### EXERCISE OBJECTIVE
Reproduce every line of the material below, but drop the pictures.

### GIVEN DATA

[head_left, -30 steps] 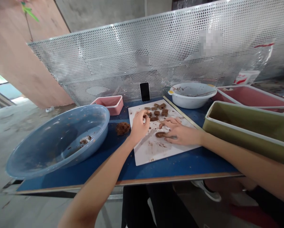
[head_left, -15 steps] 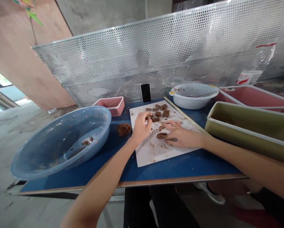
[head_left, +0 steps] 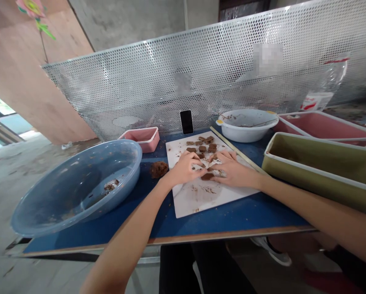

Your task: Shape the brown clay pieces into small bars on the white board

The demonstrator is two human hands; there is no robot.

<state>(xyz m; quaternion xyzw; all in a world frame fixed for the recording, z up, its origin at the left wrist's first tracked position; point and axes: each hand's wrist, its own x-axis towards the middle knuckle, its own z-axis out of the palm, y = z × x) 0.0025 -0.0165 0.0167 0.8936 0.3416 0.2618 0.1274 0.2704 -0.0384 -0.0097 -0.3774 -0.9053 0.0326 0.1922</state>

### RESPONSE AREA
[head_left, -30 steps] 
[head_left, -15 steps] 
[head_left, +0 steps] 

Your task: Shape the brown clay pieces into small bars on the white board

The demonstrator is two human hands; there is no robot.

<state>(xyz m; quaternion xyzw; all in a world frame fixed for the recording, z up, its origin at the left wrist's first tracked position; point and axes: each hand's wrist, its own x-axis towards the middle knuckle, its own z-axis out of the palm, y = z × x) 0.0025 -0.0165 0.0167 0.8936 0.3416 0.2618 0.1274 0.2704 -0.0384 -0.0097 -0.3774 -0.9053 0.0326 0.1922</state>

Nothing else belongs to this exercise.